**BRIEF**
Show each line of the data below in which "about" occurs.

**DATASET RECORDS**

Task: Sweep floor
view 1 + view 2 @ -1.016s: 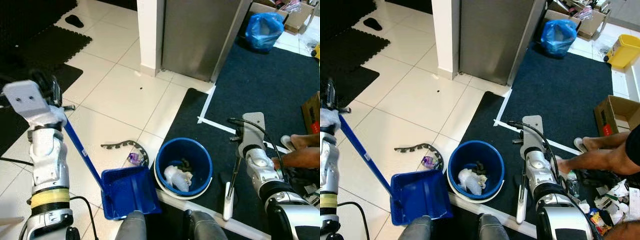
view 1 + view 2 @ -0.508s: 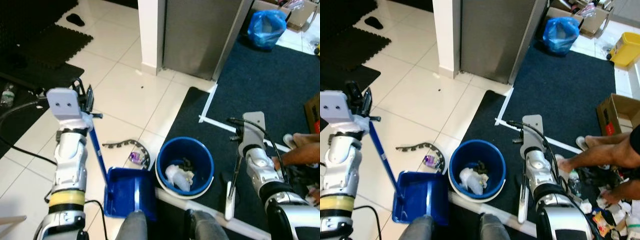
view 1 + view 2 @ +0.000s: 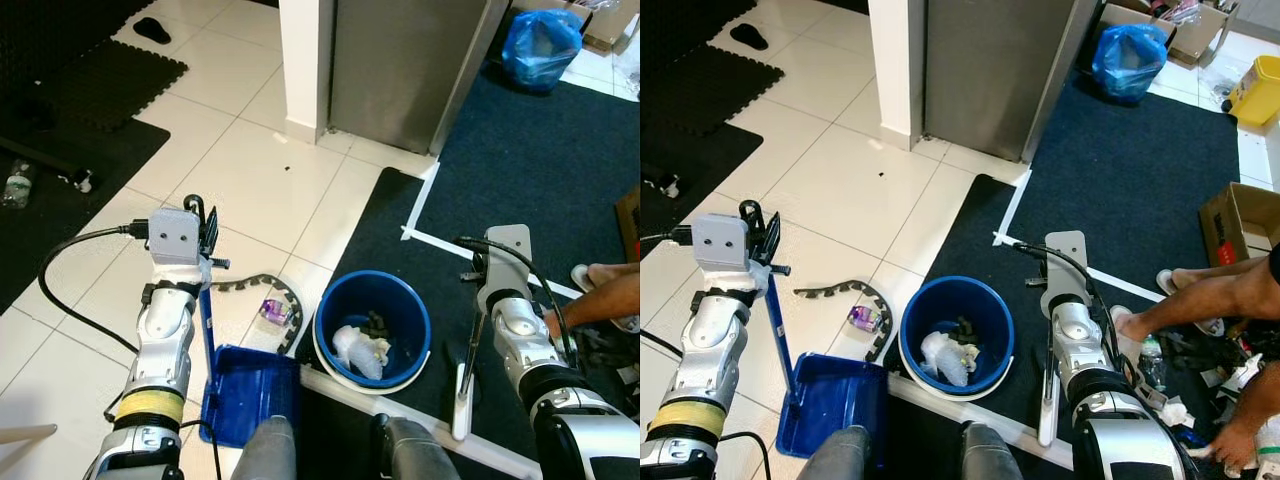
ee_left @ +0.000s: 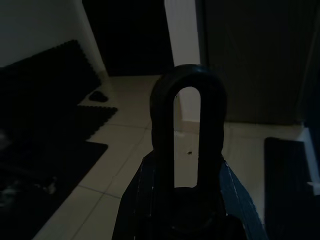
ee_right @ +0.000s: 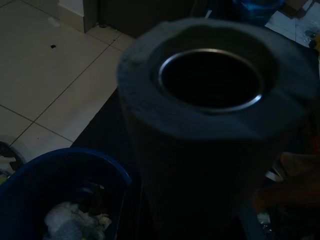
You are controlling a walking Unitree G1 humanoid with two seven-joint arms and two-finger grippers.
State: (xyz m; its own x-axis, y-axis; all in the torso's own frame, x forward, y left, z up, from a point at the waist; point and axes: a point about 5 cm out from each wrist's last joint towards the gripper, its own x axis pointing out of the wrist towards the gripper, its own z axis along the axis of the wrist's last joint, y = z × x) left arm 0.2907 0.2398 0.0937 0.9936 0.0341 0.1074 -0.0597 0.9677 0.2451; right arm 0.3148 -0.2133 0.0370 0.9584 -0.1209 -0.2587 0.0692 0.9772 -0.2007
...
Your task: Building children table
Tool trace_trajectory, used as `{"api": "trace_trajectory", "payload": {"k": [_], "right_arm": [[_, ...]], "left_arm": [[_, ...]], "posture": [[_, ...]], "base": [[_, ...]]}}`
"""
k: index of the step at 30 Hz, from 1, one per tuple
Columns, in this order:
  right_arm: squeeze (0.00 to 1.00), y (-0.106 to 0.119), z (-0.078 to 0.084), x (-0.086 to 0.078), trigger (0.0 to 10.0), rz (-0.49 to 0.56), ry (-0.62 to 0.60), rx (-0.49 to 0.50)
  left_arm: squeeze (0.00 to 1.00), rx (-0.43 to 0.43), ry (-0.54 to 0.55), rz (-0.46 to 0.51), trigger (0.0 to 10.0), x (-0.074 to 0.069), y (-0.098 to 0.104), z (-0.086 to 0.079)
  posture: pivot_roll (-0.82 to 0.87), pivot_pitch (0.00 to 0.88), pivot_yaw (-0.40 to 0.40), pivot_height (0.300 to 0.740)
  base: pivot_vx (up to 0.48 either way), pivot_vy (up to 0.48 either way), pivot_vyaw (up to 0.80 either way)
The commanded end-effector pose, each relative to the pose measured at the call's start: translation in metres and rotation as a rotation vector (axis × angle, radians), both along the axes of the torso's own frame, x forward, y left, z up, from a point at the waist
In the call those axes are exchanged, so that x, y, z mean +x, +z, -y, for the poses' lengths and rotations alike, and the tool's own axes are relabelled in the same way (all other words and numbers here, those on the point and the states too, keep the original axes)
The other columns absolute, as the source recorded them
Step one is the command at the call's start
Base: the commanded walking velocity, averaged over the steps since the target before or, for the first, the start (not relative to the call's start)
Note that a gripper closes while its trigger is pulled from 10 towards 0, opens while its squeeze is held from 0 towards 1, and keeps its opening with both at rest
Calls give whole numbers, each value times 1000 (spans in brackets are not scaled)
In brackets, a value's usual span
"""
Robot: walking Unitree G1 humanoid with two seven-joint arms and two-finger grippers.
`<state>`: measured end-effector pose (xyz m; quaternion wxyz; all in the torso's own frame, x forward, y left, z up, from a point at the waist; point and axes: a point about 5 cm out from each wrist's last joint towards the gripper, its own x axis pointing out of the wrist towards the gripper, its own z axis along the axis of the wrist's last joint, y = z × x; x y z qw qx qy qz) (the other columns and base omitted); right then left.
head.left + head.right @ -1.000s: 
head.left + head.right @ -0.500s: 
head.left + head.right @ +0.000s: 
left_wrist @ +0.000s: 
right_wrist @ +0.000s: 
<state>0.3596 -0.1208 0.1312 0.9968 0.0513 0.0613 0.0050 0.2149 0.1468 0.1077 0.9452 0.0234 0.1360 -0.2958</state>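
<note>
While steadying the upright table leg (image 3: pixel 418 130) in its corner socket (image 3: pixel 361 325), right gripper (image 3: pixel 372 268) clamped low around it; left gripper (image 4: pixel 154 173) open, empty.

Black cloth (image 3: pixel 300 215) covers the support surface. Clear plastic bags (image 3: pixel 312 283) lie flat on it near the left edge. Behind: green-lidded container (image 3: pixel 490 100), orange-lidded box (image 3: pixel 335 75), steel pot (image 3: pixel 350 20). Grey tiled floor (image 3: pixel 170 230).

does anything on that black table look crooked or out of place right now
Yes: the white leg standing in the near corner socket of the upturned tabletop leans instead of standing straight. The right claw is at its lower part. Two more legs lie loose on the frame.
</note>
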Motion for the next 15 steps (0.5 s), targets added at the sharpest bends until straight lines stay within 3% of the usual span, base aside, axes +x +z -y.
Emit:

**ANSWER BOX**
State: (xyz m; its own x-axis, y-axis; all in the torso's own frame, x forward, y left, z up, from a point at the waist; point and axes: a point about 5 cm out from each wrist's last joint towards the gripper, its own x axis pointing out of the wrist towards the gripper, its own z axis along the axis of the wrist's last joint, y = z × x) left arm 0.2907 0.2398 0.0937 0.9936 0.0341 0.1074 -0.0597 0.9677 0.2451; right arm 0.3148 -0.2133 0.0370 0.9584 -0.1209 -0.2587 0.0692 0.9772 -0.2007
`<state>`: measured end-effector pose (xyz m; quaternion wxyz; all in the torso's own frame, x forward, y left, z up, from a point at the waist; point and axes: a point about 5 cm out from each wrist's last joint towards the gripper, its own x axis pointing out of the wrist towards the gripper, its own z axis along the axis of the wrist's last joint, y = z × x; x y z qw qx qy qz) (the other columns and base omitted); right then left.

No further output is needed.